I couldn't decide if it was bad mojo or not, which is why I didn't just commit
it.  The structures will still be valid BTW, the only real difference is that we
run cleanups before we destroy memory.

The other solution may be to remove the sub-pool from the core_output_filter.
I need to understand why we have it first though.

Ryan

______________________________________________________________
Ryan Bloom				rbb@apache.org
Covalent Technologies			rbb@covalent.net
--------------------------------------------------------------

Re: segv after client closes connection

Posted by Cliff Woolley <cl...@yahoo.com>.

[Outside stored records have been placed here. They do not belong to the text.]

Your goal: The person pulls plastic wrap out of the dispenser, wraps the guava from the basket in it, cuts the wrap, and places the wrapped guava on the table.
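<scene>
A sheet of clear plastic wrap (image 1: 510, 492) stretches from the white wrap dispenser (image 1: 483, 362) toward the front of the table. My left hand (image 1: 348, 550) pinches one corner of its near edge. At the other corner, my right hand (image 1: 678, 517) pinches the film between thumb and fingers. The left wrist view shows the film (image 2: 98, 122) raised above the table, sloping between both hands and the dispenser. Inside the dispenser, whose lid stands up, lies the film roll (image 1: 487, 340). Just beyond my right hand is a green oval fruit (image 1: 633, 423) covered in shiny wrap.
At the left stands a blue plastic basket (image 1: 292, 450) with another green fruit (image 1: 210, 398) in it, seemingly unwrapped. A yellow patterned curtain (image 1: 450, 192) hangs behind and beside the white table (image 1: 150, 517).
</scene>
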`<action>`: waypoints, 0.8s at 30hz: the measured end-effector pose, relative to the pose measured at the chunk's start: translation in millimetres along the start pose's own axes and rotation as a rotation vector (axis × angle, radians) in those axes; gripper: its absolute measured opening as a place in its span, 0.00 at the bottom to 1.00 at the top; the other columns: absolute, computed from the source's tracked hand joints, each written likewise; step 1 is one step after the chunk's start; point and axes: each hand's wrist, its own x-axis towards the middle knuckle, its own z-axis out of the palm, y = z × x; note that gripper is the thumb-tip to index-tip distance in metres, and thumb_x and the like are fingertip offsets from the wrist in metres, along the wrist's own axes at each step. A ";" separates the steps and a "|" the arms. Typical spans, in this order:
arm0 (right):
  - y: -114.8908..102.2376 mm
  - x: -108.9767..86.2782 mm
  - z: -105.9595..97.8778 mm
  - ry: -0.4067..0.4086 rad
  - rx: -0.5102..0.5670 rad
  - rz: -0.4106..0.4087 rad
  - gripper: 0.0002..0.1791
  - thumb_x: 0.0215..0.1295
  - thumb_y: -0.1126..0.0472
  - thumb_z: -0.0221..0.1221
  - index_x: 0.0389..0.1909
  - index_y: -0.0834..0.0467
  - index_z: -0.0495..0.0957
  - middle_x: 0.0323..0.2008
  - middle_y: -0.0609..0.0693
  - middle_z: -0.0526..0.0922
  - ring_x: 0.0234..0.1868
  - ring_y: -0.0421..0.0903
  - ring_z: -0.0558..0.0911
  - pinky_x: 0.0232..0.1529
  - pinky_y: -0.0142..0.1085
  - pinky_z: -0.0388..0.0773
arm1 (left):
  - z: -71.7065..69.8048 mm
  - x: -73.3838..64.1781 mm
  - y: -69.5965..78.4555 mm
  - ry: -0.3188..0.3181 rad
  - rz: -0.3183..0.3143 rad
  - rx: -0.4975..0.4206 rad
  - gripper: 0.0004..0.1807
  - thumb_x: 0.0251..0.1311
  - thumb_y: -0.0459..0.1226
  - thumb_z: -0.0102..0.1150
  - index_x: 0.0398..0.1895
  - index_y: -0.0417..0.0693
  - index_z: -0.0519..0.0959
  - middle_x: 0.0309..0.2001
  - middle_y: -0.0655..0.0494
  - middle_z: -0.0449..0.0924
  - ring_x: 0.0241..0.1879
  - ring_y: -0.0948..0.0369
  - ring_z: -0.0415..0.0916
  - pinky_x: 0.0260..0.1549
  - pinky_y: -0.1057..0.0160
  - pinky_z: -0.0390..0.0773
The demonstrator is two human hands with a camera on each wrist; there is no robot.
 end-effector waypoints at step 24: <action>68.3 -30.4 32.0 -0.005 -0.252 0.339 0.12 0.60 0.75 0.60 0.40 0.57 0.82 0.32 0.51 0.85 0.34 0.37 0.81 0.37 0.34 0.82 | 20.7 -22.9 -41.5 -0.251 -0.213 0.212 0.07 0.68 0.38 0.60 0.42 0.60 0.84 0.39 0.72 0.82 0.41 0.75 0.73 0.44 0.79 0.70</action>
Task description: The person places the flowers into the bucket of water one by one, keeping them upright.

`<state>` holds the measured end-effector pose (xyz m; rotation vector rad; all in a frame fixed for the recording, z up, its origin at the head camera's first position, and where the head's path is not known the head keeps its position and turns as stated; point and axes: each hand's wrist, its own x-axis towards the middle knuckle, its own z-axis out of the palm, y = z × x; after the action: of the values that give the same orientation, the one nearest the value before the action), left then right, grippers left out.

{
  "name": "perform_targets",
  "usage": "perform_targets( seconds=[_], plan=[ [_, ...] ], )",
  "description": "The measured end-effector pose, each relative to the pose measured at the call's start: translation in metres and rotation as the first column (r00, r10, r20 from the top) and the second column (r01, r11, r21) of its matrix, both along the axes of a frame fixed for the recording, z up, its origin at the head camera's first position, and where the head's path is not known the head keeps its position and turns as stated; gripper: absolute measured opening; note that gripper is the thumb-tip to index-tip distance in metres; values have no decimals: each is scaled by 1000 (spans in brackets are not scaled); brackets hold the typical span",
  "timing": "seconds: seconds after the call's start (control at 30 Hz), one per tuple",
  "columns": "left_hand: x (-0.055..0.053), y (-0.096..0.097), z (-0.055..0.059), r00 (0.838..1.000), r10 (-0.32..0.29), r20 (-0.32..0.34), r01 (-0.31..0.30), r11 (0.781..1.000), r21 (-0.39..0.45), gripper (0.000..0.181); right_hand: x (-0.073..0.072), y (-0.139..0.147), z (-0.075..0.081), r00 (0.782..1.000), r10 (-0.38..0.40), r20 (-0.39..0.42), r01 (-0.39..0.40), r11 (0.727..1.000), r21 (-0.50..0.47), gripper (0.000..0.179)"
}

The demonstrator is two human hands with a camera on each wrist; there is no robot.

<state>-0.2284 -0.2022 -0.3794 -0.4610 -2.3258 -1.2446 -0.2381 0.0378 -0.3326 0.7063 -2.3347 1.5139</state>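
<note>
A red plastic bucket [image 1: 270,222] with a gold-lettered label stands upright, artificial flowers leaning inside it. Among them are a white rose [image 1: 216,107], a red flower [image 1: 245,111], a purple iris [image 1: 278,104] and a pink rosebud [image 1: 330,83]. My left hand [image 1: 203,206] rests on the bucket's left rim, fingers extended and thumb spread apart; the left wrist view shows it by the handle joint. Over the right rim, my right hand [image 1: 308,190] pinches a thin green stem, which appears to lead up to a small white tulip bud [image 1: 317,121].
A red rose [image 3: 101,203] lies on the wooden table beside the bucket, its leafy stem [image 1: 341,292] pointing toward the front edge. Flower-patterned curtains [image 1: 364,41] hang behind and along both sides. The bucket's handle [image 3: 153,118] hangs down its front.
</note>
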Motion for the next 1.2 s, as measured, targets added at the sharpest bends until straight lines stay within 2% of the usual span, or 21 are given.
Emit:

On Wed, 14 Nov 2001, Ryan Bloom wrote:

> Okay, I found a patch that solves the problem for me.  Cliff, please
> test and let me know if it fixes your problem.  I am also not sure
> that I like this patch.  But, I will post it here and let people
> comment.

I'm running the tests on this.  But doesn't it break some of the
guarantees that pools make?  Normally, you'd expect in a subpool cleanup
that structures allocated in the parent pool would still be valid.  With
this patch, that's no longer the case.  Seems like bad mojo to me...

--Cliff

--------------------------------------------------------------
   Cliff Woolley
   cliffwoolley@yahoo.com
   Charlottesville, VA

Re: segv after client closes connection

Posted by Ryan Bloom <rb...@covalent.net>.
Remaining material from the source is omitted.